** Data follows **

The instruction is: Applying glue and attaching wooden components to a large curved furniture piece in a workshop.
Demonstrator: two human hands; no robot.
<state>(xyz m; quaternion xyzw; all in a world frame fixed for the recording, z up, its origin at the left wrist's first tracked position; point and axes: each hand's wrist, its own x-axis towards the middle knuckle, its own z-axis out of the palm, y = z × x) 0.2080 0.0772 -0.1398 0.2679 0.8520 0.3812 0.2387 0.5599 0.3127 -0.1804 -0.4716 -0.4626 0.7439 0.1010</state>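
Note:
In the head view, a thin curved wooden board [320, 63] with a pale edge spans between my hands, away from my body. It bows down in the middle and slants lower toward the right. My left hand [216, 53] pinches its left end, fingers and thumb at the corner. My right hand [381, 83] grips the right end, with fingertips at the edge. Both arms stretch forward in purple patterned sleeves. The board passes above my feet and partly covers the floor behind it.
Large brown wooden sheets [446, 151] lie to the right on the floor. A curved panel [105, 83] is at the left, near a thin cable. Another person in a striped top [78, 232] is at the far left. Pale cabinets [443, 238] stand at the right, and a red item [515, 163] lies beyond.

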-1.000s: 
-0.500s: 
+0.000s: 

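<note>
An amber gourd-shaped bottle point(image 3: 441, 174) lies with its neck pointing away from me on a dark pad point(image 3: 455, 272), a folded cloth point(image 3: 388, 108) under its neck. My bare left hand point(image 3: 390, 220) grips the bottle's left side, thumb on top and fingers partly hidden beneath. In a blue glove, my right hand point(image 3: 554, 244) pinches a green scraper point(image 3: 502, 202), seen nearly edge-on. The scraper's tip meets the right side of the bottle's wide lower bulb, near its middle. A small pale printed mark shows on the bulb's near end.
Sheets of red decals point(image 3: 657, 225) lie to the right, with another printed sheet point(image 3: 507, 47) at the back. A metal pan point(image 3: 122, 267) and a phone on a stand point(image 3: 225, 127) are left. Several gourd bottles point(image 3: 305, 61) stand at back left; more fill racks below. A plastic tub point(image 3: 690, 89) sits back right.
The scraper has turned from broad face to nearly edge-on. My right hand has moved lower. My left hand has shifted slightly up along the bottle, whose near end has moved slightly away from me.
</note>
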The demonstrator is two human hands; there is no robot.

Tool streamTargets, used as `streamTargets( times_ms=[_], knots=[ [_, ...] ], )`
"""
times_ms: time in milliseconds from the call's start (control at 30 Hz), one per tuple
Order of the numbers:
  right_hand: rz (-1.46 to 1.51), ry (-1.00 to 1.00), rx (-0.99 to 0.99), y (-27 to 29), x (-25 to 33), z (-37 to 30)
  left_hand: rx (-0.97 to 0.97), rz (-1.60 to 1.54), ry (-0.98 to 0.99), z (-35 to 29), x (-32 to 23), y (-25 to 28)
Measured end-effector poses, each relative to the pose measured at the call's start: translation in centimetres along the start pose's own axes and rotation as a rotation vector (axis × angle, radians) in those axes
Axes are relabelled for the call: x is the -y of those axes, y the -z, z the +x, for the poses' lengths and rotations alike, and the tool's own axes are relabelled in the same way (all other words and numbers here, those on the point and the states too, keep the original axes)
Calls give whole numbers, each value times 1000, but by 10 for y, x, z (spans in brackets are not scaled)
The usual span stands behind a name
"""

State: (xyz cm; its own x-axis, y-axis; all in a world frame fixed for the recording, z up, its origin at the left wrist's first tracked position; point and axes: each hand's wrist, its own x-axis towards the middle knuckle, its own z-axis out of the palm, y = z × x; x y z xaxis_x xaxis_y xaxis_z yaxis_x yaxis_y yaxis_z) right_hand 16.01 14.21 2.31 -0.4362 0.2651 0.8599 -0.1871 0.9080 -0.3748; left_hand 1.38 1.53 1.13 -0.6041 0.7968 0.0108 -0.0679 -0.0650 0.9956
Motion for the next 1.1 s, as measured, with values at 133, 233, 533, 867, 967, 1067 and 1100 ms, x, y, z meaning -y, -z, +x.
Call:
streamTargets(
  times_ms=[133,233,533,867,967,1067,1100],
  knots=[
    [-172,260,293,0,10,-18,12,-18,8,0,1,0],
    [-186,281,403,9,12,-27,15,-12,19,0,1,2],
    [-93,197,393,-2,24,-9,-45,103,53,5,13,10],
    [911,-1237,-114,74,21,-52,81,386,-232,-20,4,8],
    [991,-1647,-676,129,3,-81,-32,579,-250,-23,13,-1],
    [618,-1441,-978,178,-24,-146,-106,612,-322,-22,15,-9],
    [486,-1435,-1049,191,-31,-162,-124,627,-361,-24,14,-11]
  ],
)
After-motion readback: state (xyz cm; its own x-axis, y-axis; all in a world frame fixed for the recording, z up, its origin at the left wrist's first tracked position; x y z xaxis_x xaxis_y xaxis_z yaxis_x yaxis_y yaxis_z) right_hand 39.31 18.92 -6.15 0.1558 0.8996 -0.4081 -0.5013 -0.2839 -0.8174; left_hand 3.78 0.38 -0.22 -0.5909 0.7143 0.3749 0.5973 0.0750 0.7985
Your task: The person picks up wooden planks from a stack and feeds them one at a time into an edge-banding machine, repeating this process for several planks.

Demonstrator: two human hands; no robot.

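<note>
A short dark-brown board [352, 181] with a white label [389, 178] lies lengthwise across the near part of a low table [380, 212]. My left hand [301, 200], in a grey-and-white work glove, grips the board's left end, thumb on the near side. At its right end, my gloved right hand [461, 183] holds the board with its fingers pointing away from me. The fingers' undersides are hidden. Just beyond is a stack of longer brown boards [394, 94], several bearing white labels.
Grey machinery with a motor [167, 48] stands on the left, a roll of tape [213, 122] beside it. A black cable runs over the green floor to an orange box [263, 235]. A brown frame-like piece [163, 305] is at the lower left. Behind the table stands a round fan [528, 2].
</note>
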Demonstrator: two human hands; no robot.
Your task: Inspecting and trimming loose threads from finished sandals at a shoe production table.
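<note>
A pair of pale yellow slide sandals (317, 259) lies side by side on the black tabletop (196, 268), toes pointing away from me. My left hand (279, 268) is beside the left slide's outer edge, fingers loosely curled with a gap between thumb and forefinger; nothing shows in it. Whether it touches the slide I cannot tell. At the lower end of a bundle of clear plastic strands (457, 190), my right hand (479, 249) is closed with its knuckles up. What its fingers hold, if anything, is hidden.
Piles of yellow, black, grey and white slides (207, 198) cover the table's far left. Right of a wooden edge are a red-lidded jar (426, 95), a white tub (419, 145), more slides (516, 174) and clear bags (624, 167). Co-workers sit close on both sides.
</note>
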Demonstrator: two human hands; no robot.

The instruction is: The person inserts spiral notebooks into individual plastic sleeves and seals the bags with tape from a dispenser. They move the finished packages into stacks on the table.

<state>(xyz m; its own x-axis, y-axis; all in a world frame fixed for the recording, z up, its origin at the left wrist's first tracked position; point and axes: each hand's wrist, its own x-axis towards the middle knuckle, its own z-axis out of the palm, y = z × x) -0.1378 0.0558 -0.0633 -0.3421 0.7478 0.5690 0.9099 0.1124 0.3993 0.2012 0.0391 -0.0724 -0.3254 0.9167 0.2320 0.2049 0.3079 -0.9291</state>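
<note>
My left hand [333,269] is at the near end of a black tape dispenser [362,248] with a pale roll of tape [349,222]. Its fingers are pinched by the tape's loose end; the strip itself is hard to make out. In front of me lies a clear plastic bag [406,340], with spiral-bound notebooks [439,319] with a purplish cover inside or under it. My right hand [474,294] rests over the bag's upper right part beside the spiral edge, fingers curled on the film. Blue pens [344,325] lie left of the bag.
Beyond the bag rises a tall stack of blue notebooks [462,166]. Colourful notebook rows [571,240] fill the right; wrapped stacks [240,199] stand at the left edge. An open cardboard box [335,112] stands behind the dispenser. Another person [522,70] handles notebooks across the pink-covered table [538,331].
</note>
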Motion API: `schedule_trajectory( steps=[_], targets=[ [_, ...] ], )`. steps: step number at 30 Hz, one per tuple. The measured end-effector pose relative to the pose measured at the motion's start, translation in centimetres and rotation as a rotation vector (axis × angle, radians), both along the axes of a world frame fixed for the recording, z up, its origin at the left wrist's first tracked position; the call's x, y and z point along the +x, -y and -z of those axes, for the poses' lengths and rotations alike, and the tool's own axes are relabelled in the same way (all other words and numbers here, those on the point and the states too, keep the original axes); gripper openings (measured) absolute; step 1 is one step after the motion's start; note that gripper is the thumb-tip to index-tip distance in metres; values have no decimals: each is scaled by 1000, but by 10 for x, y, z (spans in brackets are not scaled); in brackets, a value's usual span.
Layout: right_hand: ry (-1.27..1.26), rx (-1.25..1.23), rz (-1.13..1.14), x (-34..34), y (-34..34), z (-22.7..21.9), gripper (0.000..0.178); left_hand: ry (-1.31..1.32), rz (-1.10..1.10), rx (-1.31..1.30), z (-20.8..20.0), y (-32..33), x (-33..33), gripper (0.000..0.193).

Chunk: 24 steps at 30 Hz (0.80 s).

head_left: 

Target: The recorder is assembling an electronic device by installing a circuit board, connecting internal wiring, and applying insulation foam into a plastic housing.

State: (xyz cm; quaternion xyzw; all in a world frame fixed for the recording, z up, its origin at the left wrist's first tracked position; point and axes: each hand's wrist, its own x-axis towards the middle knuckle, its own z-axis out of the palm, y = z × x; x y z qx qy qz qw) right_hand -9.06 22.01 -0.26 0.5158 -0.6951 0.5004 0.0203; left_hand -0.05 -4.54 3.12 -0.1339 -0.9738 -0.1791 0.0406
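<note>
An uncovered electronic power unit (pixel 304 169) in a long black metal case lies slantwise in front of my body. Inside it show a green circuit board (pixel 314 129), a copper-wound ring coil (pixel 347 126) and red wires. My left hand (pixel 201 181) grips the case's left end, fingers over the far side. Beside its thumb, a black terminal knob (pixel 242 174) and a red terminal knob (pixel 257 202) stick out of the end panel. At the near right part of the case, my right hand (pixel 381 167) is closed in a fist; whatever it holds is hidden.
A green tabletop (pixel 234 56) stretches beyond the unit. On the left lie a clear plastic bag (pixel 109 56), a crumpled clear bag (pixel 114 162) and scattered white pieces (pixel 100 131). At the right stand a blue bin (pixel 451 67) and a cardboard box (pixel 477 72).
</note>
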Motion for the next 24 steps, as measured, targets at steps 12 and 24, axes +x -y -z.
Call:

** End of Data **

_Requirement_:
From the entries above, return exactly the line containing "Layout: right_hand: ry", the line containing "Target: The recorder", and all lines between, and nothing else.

_Solution for this task_:
Layout: right_hand: ry (-1.27..1.26), rx (-1.25..1.23), rz (-1.13..1.14), x (-34..34), y (-34..34), z (-22.7..21.9), gripper (0.000..0.178); left_hand: ry (-1.31..1.32), rz (-1.10..1.10), rx (-1.31..1.30), z (-20.8..20.0), y (-32..33), x (-33..33), gripper (0.000..0.193).

Chunk: 24 steps at 30 Hz (0.80 s).

head_left: 

Target: The recorder is assembling an electronic device by installing a circuit board, connecting internal wiring, and applying insulation foam into a plastic housing.

The output has nothing more to it.